Великий порядок Брехт провозгласил «самым прогрессивным в мировой истории», а его недостатки списывал за счет того, что «развиваются далеко еще не все основные элементы Великого порядка» [3, 212].
Вера известного поэта и драматурга в то, что СССР в главном преодолел сопротивление истории, вышел на принципиально иную орбиту, недоступную ни для одного из буржуазных обществ, была непоколебимой. Страна, в которой одни близкие ему люди (Сергей Третьяков, Карола
Неер, Мария Остен) погибли, а другие (Ася Лацис, Бернхард Райх) попали в лагерь, в полной мере сохраняла в его глазах первоначальный революционный престиж. Его не поколебали ни признания старых большевиков на показательных процессах, ни даже пакт Молотова—Риббентропа. Это, на его взгляд, были щепки, которые летят, когда рубят лес истории.
Брехт осуждал любую мистику (даже «материалистическую» мистику Вальтера Беньямина); подобно Ленину, Троцкому, Бухарину и другим большевикам, он никогда не тематизировал свой атеизм в качестве разновидности веры, не рассматривал непоколебимость своей приверженности Советскому Союзу как пребывание в состоянии благодати. Выход из этого состояния лишил бы его права судить ветхий буржуазный мир, считать его приговоренным к смерти самой историей. Он не примерял новый мир на себя; и мы не знаем, как он повел бы себя, если бы революционная власть конфисковала его многочисленные банковские счета.

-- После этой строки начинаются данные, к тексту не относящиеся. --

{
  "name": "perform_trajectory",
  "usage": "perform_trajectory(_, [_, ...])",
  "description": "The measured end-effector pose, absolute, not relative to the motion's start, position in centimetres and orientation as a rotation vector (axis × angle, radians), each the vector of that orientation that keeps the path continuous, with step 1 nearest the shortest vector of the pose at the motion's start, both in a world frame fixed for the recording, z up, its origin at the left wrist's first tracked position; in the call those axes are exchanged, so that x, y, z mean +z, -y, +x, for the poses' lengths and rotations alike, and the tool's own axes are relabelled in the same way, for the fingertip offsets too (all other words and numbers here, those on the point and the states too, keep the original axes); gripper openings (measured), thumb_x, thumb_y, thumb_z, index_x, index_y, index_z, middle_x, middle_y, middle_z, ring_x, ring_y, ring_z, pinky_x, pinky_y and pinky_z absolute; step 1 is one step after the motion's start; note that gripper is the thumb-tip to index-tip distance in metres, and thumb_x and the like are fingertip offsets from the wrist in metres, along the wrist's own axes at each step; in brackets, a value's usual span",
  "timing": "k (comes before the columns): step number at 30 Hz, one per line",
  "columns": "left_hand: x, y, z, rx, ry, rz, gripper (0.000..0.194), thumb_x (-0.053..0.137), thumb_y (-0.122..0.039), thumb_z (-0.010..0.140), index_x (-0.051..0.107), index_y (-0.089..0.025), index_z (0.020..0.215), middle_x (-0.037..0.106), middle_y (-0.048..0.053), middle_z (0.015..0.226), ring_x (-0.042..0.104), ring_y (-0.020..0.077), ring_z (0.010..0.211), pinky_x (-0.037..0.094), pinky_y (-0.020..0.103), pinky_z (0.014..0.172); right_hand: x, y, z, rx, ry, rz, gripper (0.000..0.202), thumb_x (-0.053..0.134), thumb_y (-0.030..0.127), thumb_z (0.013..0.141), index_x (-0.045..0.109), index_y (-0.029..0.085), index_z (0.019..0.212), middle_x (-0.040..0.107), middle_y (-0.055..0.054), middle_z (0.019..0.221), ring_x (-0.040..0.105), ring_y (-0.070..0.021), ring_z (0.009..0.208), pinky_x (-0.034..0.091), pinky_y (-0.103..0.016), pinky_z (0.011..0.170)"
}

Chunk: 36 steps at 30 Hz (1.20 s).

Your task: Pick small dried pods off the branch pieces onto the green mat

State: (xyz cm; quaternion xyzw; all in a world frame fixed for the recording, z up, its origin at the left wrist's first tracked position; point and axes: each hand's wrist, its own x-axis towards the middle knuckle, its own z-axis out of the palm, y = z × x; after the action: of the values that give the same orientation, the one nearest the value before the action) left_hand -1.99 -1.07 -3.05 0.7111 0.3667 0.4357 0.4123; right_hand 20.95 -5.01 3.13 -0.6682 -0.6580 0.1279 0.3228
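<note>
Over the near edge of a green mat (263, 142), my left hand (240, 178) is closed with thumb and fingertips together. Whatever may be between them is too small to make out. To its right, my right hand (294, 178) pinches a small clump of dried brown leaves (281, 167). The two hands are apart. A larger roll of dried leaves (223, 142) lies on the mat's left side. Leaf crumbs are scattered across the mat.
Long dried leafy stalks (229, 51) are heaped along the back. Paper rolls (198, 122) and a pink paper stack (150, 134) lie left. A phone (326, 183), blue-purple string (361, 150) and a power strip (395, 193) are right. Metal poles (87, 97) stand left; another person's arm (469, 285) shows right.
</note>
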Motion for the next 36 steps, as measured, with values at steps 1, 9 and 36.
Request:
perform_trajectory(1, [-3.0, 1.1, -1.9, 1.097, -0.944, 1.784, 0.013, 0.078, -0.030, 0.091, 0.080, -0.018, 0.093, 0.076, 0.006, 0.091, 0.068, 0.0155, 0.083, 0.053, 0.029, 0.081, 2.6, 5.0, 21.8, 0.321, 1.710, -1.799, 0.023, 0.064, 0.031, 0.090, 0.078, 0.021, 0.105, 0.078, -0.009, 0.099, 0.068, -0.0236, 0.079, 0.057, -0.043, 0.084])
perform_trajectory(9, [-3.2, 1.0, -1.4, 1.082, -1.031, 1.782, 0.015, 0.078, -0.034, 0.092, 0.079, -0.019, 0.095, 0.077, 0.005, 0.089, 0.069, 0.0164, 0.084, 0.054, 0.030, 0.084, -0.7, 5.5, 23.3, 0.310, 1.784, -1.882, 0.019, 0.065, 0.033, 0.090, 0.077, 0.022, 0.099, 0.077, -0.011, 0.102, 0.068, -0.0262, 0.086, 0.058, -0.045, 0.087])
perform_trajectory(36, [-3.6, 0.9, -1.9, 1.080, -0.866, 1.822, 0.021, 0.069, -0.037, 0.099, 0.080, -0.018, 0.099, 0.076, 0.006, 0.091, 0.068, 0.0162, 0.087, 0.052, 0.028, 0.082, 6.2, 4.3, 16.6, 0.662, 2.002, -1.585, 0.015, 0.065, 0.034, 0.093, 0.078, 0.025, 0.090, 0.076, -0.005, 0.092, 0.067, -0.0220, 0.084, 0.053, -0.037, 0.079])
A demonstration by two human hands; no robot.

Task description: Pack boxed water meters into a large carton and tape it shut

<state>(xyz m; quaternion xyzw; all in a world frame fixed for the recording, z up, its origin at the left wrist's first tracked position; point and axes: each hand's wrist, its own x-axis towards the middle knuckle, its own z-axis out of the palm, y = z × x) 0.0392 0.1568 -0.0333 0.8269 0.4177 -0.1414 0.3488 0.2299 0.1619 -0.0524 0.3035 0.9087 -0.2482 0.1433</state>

На смерть Третьякова Брехт написал стихотворение. «В стихотворении-реквиеме “Непогрешим ли народ?”, — пишет российский театровед Владимир Колязин, — смятенный Брехт пытается в сталинском принципе отсутствия презумпции невиновности для врага народа освободить хотя бы одно местечко: “Среди 50 осужденных может быть один невинный. А что если он невиновен?” Стих дает представление о буре чувств в брех- товской душе и сумятице представлений о реальном СССР: тут и “самые героические учреждения в мире”, и “враги”, засевшие “в важнейших лабораториях”, и тихое пасторское мольба-заклинание “А что если он невиновен?”» [5, 371].
Итак, Брехт считал, что в сталинском СССР «среди 50 осужденных (как Третьяков, по 58-й политической статье. — М. Р.) может быть один невинный»! Так заблуждаться могла только слепая вера! В «Архипелаге ГУЛАГ» Александр Солженицын вспоминает, как он был поражен, когда один из сокамерников представился ему: «Румынский шпион». Он был уверен, что все без исключения «политические» преступления фабрикуются органами НКВД. А тут Брехт пишет о своем первом переводчике и друге, о человеке, которого он называл учителем, так, как если бы он мог быть виновен, как если бы он допускал подобную мысль. Значит, вера в непогрешимость Великого метода могла перевесить даже близкую дружбу? Да, в тогдашнем СССР внешнему наблюдателю многое было трудно понять; да, происходившее было уникальным, аналогии не срабатывали, но значит ли это, что надо было оправдывать внесудебную (Третьяков удостоился лишь пародии на суд) расправу над собственным другом?
И уж, во всяком случае, допускающий подобные суждения человек не должен уверять других, что ни во что не верит и судит на основании опыта. Брехт был уверен, что Сталин — простой добросовестный человек с практической, крестьянской сметкой, пекущийся прежде всего о благе народа, а Троцкий — талантливый писатель, не способный к практической работе. Он воспевал московское метро и считал показательные процессы не слишком убедительно инсценированной правдой. «Ме-ти (автобиографический персонаж. — М. Р.) порицал Ни-эня (Сталина.